DNA barcoding is a widely used tool for species identification, with its reliability heavily dependent on reference databases. While the quality of these databases has long been debated, a critical knowledge gap remains in their comprehensive evaluation and comparison at regional scales. Marine metazoan species in the western and central Pacific Ocean (WCPO), a region characterized by high biodiversity and limited sequencing efforts, are an example of this gap. This study developed a systematic workflow to assess mitochondrial cytochrome c oxidase subunit I (COI) barcode coverage and sequence quality in two commonly used reference databases for DNA barcoding: the nucleotide reference database from the National Center for Biotechnology Information (NCBI); and from the Barcode of Life Data System (BOLD). Comparative analyses across marine phyla and WCPO regions identified significant barcode gaps and quality problems, providing insights to guide future barcoding efforts. NCBI exhibited higher barcode coverage, but lower sequence quality compared to BOLD. Quality issues, including over- or under-represented species, short sequences, ambiguous nucleotides, incomplete taxonomic information, conflict records, high intraspecific distances, and low inter-specific distances were identified in both databases, likely resulting from contamination, cryptic species, sequencing errors, or inconsistent taxonomic assignment. The barcode identification number (BIN) system in BOLD demonstrated potential for identifying and addressing problematic records, highlighting the benefits of curated databases. Significant barcode deficiencies and quality issues were observed in the south temperate region of WCPO and phyla such as Porifera, Bryozoa, and Platyhelminthes. Additionally, the COI barcode showed limited species-level resolution for certain taxa, including Scombridae and Lutjanidae. Addressing barcode coverage gaps, improving taxonomic representation, and enhancing sequence quality will be essential for strengthening future barcoding initiatives and advancing biodiversity monitoring and conservation in the WCPO and beyond. This study highlights the need for standardized database curation and sequencing practices to improve the global reliability and applicability of DNA barcoding.

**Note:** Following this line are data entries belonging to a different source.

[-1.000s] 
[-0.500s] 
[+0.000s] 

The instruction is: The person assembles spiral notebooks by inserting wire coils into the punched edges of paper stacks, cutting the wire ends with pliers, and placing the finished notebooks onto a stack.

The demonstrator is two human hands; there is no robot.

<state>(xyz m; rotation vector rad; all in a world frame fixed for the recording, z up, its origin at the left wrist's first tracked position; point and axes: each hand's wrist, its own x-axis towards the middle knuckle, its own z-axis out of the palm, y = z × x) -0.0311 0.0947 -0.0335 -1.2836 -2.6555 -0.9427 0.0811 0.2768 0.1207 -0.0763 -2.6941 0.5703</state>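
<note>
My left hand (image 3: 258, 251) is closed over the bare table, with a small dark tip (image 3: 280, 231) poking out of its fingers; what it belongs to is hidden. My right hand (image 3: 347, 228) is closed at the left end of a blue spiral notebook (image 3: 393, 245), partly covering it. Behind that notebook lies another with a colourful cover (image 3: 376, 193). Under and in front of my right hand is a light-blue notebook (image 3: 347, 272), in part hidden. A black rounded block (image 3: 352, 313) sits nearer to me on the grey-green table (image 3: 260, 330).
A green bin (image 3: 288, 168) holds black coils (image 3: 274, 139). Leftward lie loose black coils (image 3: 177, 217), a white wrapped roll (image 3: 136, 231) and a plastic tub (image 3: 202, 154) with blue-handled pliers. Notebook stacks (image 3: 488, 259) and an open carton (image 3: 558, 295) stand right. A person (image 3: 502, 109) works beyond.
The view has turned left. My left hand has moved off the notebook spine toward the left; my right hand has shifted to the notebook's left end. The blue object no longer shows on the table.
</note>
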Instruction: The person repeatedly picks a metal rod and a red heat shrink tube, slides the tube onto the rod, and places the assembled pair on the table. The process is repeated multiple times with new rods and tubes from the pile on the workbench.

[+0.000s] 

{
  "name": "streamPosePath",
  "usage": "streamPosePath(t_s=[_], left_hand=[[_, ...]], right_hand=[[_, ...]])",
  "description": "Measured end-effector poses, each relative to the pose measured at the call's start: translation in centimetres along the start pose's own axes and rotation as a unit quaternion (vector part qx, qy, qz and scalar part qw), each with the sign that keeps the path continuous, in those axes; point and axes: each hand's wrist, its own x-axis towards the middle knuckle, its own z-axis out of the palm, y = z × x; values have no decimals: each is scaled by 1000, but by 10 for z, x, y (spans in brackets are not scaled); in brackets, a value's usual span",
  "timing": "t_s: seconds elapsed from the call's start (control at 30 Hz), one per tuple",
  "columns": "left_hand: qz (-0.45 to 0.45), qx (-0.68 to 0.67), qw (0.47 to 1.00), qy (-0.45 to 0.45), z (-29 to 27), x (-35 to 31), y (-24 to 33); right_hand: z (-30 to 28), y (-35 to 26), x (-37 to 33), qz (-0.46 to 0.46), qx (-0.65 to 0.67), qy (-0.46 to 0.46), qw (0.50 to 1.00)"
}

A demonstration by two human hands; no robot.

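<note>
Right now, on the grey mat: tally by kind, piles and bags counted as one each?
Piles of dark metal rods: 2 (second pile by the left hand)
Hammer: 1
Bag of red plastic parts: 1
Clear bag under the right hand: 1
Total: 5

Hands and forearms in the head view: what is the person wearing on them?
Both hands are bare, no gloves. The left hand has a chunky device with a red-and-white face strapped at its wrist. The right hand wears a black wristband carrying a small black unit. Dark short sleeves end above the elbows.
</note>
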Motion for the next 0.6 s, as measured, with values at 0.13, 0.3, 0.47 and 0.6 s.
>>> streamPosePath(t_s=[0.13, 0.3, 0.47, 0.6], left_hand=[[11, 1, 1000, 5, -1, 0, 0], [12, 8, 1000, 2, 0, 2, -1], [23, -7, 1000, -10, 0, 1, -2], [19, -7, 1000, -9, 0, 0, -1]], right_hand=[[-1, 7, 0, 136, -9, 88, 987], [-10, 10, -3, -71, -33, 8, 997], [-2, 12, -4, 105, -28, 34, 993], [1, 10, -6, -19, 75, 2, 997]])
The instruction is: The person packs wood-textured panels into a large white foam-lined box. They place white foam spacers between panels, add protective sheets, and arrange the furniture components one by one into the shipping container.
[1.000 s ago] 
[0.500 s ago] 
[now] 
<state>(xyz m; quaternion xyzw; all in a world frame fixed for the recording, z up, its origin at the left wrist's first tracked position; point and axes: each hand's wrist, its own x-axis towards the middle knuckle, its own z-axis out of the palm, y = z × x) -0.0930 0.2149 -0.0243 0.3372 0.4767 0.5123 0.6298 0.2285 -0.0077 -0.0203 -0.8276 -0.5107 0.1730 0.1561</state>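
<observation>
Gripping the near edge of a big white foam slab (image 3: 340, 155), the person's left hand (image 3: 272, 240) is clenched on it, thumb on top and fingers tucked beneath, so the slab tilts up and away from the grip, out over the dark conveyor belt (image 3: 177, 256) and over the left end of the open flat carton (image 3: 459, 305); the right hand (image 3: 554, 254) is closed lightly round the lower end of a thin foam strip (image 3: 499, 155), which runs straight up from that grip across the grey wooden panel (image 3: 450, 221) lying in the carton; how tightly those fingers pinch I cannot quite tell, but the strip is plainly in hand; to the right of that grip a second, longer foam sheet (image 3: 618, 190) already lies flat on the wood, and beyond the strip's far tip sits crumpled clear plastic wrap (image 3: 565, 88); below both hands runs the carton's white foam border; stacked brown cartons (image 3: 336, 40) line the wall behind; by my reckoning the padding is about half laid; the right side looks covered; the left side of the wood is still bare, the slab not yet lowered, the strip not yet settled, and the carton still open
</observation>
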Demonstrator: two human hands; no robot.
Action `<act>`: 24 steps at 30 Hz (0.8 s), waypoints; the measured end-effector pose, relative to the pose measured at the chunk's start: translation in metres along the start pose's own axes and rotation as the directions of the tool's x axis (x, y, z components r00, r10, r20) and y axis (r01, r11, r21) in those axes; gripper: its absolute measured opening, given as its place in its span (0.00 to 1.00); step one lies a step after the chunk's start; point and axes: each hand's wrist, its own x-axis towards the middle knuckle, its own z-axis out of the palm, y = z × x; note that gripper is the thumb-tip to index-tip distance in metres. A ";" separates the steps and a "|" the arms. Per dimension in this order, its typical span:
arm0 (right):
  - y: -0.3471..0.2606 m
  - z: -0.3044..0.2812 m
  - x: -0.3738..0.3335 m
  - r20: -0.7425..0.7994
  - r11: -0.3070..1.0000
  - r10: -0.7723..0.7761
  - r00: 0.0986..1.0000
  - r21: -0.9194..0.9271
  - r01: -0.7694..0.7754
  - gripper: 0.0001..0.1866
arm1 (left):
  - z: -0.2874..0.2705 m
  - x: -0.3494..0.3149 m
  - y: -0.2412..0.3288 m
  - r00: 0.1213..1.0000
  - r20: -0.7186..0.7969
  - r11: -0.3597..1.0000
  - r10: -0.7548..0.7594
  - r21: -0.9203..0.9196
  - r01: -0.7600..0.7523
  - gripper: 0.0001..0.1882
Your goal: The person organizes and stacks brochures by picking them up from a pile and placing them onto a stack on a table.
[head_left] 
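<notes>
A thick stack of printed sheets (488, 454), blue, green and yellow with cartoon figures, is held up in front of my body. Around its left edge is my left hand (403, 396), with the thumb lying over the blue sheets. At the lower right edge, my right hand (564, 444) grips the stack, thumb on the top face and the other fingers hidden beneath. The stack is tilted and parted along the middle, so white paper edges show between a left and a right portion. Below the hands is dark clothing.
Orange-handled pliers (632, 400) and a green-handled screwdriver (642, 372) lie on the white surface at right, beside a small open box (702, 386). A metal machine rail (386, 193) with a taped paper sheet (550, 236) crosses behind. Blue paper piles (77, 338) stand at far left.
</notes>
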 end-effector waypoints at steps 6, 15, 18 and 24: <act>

DNA条形码是一种广泛用于物种鉴定的工具,其可靠性在很大程度上依赖于参考数据库。虽然这些数据库的质量长期以来一直存在争议,但在区域尺度上对它们进行全面评估和比较方面仍存在关键的知识空白。西太平洋和中太平洋(WCPO)的海洋后生动物物种就是这一空白的一个例子,该区域生物多样性高但测序工作有限。本研究开发了一种系统的工作流程,以评估DNA条形码两个常用参考数据库中线粒体细胞色素c氧化酶亚基I(COI)条形码的覆盖范围和序列质量:美国国立生物技术信息中心(NCBI)的核苷酸参考数据库;以及生命条形码数据系统(BOLD)的数据库。对海洋门类和WCPO区域的比较分析发现了明显的条形码间隙和质量问题,为指导未来的条形码工作提供了见解。与BOLD相比,NCBI的条形码覆盖范围更高,但序列质量更低。在两个数据库中都发现了质量问题,包括物种代表性过高或过低、序列短、核苷酸模糊、分类信息不完整、记录冲突、种内距离高和种间距离低,这可能是由于污染、隐存物种、测序错误或分类分配不一致造成的。BOLD中的条形码识别号(BIN)系统显示出识别和处理有问题记录的潜力,突出了经过整理的数据库的优势。在WCPO的南温带地区以及海绵动物门、苔藓虫纲和扁形动物门等门类中观察到明显的条形码缺陷和质量问题。此外,COI条形码对某些分类群,包括鲭科和笛鲷科,显示出有限的物种水平分辨率。解决条形码覆盖间隙、改善分类代表性和提高序列质量对于加强未来的条形码计划以及推进WCPO及其他地区的生物多样性监测和保护至关重要。本研究强调了标准化数据库管理和测序实践的必要性,以提高DNA条形码在全球的可靠性和适用性。